Happy Labor Day, dammit.

September 3, 2007

It’s time for the kids to go back to school.
Really. Any minute now. I’m ready.

I think, in the last week, we’ve gotten officially bored with life and each other, and ready to move on to the next phase of the moon.

One of the highlights of recent conversation, was when #2 son came into the office and announced that Scooby and the Gang desecrate quite a few graves. It seems they were investigating the Loch Ness Monster, and Shag and Scoob found an undersea burial ground for Scottish warriors.

So, surrounded by a major archaeological find, on sacred ground?
They put on the helmets and ran in circles.

Earlier in the week, the entire family had a discussion on the probable owner of the mystery machine.
I said Shaggy.

The kids said Fred, because he gets to drive, and Shaggy probably spends all his money on weed.

I said Fred only drives because Shaggy’s stoned, and stoners have vans.

The kids said the van is too nice to be owned by a stoner. Custom paint, no rust, Bondo, or duct tape.

My husband said we only ever see one side of the van. Maybe the damage is on the other side. And besides, the van stays still, but the background moves. So maybe it doesn’t even run…

So, the level of conversation around here has slipped to 60’s Hanna- Barbera critique. Time to go back to school.

And this year, instead of our annual Labor Day weekend vacation to the World Science Fiction Convention, we went back to our home town, to visit family. Worldcon 2007 is in Yokohama, Japan. Definitely out of range for this year’s budget, and not particularly deductible, since that’s not my writing genre.

A chance to go home and see the “World’s Largest Round Barn!”, when it is full of cows (the fair is in session) does not compare with a trip to Worldcon.

I have been trying to console myself by thinking geeky thoughts, and surfing the internet for Worldcon news. 2008 is in Denver, but not Labor Day. (In my mind, I am already arranging my son’s work schedule). And according to Neil Gaiman’s blog, 2009 is Montreal.

Canada! We can do Canada. International travel to a country where the money has pictures of birds and flowers. When the exchange rate was better, spending money in Canada was a joy, all by itself. You would go into a store, look at something, and think, I cannot afford that.

And then you could think: “But I’m in Canada!” and whip out the wallet. You’d have no idea what you were spending, other than it was about 25 cents on the dollar less than you thought. Every purchase was a moment of depression, followed by pleasant surprise.

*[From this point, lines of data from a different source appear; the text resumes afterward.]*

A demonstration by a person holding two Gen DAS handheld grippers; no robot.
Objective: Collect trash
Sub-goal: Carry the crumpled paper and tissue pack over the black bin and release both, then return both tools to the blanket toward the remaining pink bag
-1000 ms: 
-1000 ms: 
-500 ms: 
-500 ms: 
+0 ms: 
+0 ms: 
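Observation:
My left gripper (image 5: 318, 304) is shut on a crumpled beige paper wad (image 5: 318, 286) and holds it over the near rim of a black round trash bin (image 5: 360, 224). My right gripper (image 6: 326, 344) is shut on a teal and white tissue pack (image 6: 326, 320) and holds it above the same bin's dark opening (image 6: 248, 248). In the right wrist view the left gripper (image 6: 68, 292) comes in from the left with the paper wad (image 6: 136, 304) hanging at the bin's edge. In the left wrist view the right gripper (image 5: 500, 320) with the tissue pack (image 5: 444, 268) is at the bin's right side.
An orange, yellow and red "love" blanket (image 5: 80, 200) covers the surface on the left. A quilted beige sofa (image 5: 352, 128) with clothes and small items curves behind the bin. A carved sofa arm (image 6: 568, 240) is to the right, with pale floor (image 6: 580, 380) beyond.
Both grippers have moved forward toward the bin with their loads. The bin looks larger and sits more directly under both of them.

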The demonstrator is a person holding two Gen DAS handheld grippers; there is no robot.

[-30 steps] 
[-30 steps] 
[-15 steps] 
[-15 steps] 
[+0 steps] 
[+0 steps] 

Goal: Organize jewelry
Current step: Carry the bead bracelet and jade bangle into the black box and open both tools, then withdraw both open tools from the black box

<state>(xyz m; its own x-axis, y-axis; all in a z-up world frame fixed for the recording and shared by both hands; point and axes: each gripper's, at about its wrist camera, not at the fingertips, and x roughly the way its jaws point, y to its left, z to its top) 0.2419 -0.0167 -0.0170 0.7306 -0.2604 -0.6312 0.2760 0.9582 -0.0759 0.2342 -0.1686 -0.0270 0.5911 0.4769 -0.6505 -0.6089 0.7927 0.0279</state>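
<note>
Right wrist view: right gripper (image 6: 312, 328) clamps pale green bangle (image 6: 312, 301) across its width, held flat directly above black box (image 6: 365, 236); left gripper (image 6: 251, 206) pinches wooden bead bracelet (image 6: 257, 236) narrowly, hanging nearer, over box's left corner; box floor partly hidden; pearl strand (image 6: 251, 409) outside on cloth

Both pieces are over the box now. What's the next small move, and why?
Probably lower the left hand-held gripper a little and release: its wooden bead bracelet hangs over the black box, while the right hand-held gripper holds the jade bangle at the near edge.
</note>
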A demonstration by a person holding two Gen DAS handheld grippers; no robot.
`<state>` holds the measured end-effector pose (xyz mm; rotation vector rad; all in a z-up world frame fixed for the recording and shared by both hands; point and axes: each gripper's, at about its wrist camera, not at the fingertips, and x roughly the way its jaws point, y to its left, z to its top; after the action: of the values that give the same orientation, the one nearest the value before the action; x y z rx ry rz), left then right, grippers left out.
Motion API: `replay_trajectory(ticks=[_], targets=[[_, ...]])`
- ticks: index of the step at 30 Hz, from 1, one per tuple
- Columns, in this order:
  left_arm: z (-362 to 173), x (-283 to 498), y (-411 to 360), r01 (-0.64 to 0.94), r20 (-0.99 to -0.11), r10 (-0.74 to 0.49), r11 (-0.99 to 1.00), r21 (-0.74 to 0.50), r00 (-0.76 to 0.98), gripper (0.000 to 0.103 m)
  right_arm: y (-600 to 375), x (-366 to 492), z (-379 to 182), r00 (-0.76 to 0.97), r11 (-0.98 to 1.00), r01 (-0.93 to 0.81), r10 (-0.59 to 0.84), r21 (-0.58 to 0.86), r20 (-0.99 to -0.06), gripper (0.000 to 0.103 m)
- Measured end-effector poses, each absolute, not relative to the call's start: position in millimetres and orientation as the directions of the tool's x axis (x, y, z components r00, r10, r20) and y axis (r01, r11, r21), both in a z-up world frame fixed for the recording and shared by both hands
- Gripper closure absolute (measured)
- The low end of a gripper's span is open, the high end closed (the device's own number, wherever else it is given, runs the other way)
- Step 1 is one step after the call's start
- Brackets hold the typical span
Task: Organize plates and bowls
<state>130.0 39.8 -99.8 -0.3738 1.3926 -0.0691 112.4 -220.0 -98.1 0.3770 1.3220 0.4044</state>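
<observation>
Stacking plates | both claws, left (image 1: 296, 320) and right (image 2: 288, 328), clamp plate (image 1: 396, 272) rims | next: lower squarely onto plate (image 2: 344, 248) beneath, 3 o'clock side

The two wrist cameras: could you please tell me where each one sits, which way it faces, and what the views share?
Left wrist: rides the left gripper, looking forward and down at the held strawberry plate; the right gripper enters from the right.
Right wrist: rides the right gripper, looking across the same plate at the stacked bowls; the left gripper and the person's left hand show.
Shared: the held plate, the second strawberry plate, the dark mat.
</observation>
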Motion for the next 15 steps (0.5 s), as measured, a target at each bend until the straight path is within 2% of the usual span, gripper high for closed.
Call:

Now the exchange rates are almost even. But there are still birds and flowers on the money. Somehow, when you can pay for things using loons, it doesn’t hurt much to give up the money.

Of course, the rest of Neil Gaiman’s blog is about his trip to China. I am terribly envious. He got to hold a real, honest-to-God Panda. Not one made of fake fur, with a zipper up the back and filled with stuffing and/or pajamas. This panda is obviously full of PANDA (and bamboo). Apparently, he had to wear gloves and a smock, to protect the panda. But still…

When you are a famous Fantasy author, you get to go to China, and hold a Panda. Or, perhaps Yokohama.

When you are a beginning romance writer, you get to visit cows. The good news is, if I wished, I could pet them without gloves. The bad news is, THEY ARE COWS. They are full of milk, hamburger, and things that get dropped on the road in front of the house, whenever a manure wagon goes by,

and are then eaten by Kaiju the flatulent golden retriever. They smell bad straight from the cow. But after Kaiju, they smell worse.

I have been wandering around the house, loudly complaining about the lack of pandas in my chosen genre. By God, I’ll bet even Nora Roberts hasn’t gotten a panda.

#1 son (who should go back to school before I kill him said) “Yeah, Mom. If you’d decided to write science fiction, we’d all have pandas by now.”

I told him, one more word and I’d put a smock and gloves on him, and let Kaiju sit in his lap. The protective clothing wouldn’t be needed for the safety of the dog.